Solid-state storage devices and the block layer

Posted Oct 5, 2010 20:38 UTC (Tue) by jzbiciak (guest, #5246)
In reply to: Solid-state storage devices and the block layer by dlang
Parent article: Solid-state storage devices and the block layer

You can do random writes to random empty sectors. Again, that's nothing like how a hard disk works. I'm still strenuously disagreeing with your earlier statement that flash's properties make it more like a disk than like RAM. It's really an entirely different beast worthy of separate consideration, which is why I think wrapping it up in an SSD limits its potential.

With flash, you need entirely new strategies that apply neither to disks nor RAM to get the full benefit from the technology. Much of the effort spent on disks revolves (no pun intended) around eliminating seeks. No such effort is required with RAM or with flash. Flash does require you to think about how you pool your free sectors, though, and how you schedule writing versus erasing. I won't deny that. Rather, I say it only further invalidates your original conjecture that it makes flash more like disks. (I will agree it makes it less like RAM though.)

Because seeks are "free", I could totally see load balancing algorithms of the form "write this block to the youngest free sector on the first available flash device", so that a new write doesn't get held up by devices busy with block erases. That looks nothing like what you'd want to do with a disk. It takes advantage of the "free seek" property of the flash while helping to hide the block erase penalty it imposes. Neither property is a property of a disk drive. Of course, neither property is a property of RAM, either.

Am I splitting hairs over semantics here? Let me step back and summarize, and see if you agree: Raw flash's random access capability and relatively low access time can make it much more like RAM than disk, especially in terms of bandwidth and latency. Raw flash's limitations on writes, however, require the OS to have flash-specific write strategies. They prevent the OS from treating flash identically to RAM, and will require careful thought to be handled correctly. This is similar to how we had to put careful thought into disk scheduling algorithms, even if flash requires entirely different algorithms to address its unique properties.

Solid-state storage devices and the block layer

Posted Oct 9, 2010 14:10 UTC (Sat) by joern (guest, #22392) [Link] (2 responses)

> Flash does require you to think about how you pool your free sectors, though, and how you schedule writing versus erasing.

Intriguing.
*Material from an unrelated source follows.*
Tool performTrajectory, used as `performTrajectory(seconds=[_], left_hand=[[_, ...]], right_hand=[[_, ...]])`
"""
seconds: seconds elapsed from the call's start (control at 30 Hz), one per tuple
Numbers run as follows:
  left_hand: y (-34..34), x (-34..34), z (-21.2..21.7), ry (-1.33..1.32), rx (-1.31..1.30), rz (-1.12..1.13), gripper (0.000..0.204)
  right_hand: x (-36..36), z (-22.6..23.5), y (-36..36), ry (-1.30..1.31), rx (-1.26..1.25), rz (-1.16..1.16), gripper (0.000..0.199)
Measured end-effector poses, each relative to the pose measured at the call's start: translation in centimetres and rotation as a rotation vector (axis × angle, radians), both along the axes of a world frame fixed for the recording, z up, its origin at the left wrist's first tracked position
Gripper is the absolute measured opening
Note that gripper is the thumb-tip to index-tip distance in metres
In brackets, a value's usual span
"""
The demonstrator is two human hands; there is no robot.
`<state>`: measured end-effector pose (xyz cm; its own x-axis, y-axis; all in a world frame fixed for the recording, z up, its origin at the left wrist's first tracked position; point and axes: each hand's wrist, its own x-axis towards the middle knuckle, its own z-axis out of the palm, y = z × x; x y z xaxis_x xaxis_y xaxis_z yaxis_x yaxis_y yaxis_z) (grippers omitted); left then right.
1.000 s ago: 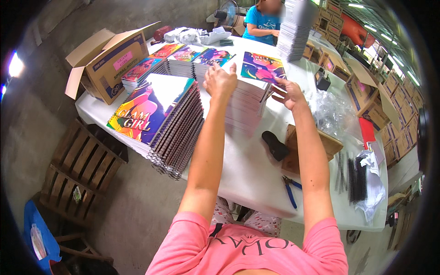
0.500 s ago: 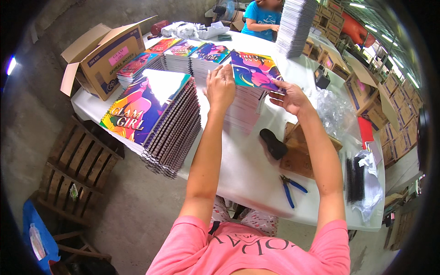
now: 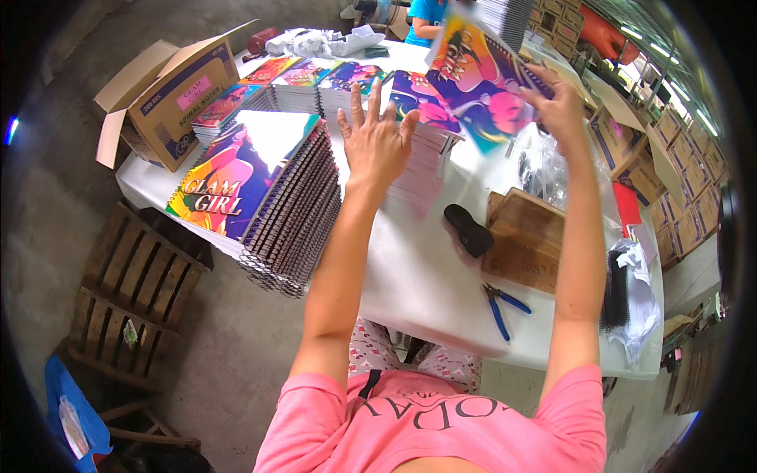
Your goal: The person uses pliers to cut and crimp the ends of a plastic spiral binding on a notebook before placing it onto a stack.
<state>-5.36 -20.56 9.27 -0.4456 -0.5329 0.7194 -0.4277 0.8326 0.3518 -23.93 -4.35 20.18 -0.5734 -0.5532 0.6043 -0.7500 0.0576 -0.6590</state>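
My right hand [image 3: 556, 106] is closed on the right edge of a colourful-covered notebook [image 3: 481, 83]. The notebook hangs tilted in the air, slightly blurred, above the right end of a row of stacks. Just below and left of it a stack of notebooks [image 3: 422, 102] shows the same kind of cover on top. My left hand [image 3: 376, 142] is open with its fingers spread, holding nothing, in front of the stacks. To its left stands a tall stack of spiral notebooks [image 3: 244, 169], with dark coils along its right and front sides.
An open cardboard box [image 3: 177, 98] stands at the far left of the white table [image 3: 394, 288]. Nearer me lie blue-handled pliers [image 3: 502, 307], a black rounded tool [image 3: 468, 230] and a wooden block [image 3: 524, 248]. Clear plastic [image 3: 544, 177] lies beyond. Another person [image 3: 426, 20] is at the back.
My right hand has lifted the notebook up and rightward off the stack, tilting it. My left hand has come away from the stack, moved slightly left and spread its fingers.
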Motion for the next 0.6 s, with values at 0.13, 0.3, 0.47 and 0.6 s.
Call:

Can you elaborate a bit? What difference does it make vs. the naïve approach of erasing before writing?

Solid-state storage devices and the block layer

Posted Oct 9, 2010 14:55 UTC (Sat) by dlang (guest, #313) [Link]

the issue is that you have to erase large chunks (on the order of 128K bytes), if you are then writing in small chunks (say the 512 byte sectors that are the default, or even the 4K byte filesystem blocks) you can't just erase just before writing.

you also have the problem that erasing takes a significant amount of time and power to accomplish, so you don't want to wait until you need to erase to do so and you don't want to erase when you don't need to and are on battery

Solid-state storage devices and the block layer

Posted Oct 9, 2010 15:03 UTC (Sat) by jzbiciak (guest, #5246) [Link]

Note: I'm not an expert. Please do not mistake me for one. :-) Here are my observations, though, along with things I've read elsewhere.

Flash requires wear leveling in order to maximize its life. For the greatest effect, you want to wear level across the entire device, which means picking up and moving otherwise quiescent data so that each sector sees approximately the same number of erasures. That's one aspect.

Another aspect is that erase blocks are generally much larger than write sectors. So, when you do erase, you end up erasing quite a lot. Furthermore erasure is about an order of magnitude slower than writing, and writing is about an order of magnitude slower than reading. For a random flash device whose data sheet I just pulled up, a random read takes 25us, page program takes 300us, and block erase takes 2ms. Pages are 2K bytes, whereas erase blocks are 128K bytes.

(Warning: This is where I get speculative!) And finally, if you have multiple flash devices (or multiple independent zones on the same flash device), you can take advantage of that fact and the fact that "seeks are free" by redirecting writes to idle flash units if others are busy. That's probably the most interesting area to explore algorithmically, IMO. Given that an erase operation can take a device out of commission for 2ms, picking which device to start an erase operation on and when to do it can have a pretty big impact on performance. If you can do background erase on idle devices, for example, then you can hide the cost.